● **Required work**
Copying rule for the data below: pictures stay out, and only the lines from the one with "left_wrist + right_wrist" down to the one with "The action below", inclusive, are repeated exactly.

● **Provided information**
########################################
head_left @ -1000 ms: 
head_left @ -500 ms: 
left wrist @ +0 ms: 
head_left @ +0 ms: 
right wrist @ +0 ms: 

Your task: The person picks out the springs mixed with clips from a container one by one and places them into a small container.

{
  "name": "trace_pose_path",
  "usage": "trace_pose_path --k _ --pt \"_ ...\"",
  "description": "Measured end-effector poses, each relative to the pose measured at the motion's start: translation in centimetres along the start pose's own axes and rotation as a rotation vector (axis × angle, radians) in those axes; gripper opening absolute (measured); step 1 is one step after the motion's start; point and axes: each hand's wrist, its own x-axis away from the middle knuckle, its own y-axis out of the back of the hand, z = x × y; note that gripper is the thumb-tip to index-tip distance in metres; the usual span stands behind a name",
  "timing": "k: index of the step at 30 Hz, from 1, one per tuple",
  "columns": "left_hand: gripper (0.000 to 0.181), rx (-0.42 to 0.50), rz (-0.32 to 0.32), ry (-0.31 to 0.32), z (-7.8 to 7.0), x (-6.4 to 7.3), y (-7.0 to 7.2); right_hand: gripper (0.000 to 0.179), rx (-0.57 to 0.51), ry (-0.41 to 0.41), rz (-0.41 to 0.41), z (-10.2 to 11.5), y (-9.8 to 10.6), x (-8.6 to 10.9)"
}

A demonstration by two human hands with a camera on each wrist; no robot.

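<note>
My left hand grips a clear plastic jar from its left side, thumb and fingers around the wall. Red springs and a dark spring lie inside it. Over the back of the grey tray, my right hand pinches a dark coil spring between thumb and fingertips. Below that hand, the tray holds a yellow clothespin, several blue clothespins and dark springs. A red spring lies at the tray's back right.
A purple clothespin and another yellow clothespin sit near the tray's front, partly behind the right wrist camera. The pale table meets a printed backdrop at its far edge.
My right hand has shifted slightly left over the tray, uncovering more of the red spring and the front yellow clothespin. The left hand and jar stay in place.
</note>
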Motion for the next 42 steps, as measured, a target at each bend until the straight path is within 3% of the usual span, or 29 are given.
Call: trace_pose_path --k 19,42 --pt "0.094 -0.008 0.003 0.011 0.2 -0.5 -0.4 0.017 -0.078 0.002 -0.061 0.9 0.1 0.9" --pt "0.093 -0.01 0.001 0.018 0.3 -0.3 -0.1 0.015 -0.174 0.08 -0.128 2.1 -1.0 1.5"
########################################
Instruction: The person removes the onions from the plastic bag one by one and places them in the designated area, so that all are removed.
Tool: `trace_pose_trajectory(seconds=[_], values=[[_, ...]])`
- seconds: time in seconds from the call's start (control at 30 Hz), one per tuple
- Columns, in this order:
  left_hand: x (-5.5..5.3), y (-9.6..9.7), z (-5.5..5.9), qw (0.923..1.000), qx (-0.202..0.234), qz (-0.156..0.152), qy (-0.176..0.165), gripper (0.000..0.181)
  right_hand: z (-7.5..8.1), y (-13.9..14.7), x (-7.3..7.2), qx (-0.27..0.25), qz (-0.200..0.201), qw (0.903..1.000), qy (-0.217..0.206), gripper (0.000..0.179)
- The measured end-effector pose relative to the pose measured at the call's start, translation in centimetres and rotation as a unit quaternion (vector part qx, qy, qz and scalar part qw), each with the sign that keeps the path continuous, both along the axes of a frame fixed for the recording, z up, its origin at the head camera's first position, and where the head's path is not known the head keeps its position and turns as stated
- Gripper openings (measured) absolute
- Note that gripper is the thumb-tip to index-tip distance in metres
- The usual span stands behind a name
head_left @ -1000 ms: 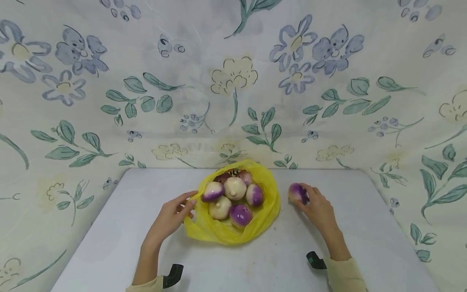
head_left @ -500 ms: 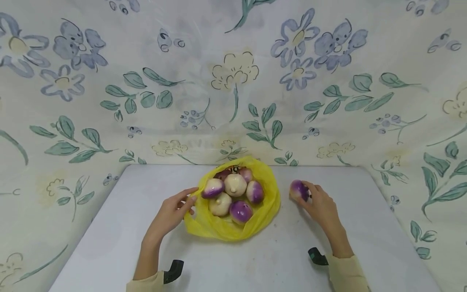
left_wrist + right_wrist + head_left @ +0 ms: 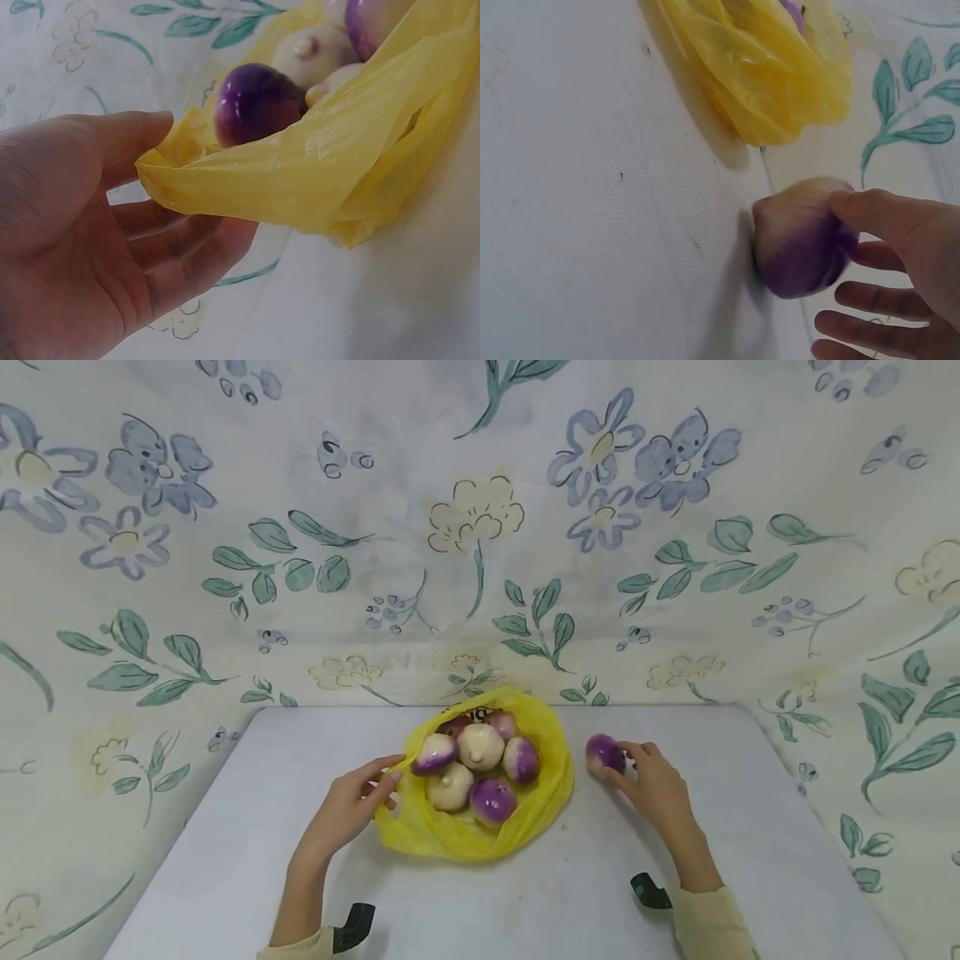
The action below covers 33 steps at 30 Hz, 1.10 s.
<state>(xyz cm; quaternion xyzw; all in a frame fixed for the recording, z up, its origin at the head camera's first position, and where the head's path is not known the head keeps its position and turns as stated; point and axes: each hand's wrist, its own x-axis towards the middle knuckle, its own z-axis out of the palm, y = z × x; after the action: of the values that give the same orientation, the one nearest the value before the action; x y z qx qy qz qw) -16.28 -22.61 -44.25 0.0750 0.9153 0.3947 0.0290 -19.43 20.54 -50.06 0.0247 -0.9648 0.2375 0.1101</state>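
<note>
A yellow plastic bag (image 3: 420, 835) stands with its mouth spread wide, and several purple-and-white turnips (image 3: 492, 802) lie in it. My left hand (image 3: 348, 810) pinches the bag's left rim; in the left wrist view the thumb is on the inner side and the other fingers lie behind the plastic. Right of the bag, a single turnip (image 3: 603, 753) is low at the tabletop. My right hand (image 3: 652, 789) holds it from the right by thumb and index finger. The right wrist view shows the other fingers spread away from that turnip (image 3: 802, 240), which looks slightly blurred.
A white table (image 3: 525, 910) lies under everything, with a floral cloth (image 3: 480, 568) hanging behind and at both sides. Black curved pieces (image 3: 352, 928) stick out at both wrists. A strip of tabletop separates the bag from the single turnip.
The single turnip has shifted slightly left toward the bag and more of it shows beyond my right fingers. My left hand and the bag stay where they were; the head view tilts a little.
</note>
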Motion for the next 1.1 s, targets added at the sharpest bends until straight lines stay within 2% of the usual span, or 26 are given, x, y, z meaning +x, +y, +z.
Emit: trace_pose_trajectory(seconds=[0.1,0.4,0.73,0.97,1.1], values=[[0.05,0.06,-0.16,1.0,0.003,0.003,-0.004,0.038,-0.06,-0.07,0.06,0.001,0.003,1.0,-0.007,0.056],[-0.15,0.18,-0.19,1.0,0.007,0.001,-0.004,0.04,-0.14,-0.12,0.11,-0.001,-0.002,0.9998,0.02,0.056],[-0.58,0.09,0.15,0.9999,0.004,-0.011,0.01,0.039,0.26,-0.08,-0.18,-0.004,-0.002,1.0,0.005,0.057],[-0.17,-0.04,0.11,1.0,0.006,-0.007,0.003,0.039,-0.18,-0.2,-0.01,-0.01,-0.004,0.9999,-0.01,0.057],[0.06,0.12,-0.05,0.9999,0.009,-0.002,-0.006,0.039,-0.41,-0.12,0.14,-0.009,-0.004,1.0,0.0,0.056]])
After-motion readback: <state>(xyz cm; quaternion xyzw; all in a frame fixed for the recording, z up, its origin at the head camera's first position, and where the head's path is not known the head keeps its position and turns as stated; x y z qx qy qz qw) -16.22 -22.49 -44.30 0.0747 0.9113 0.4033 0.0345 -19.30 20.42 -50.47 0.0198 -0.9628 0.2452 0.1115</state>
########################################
● **Solution below**
left_wrist + right_wrist + head_left @ +0 ms: 
The action below covers 33 steps at 30 Hz, 1.10 s.

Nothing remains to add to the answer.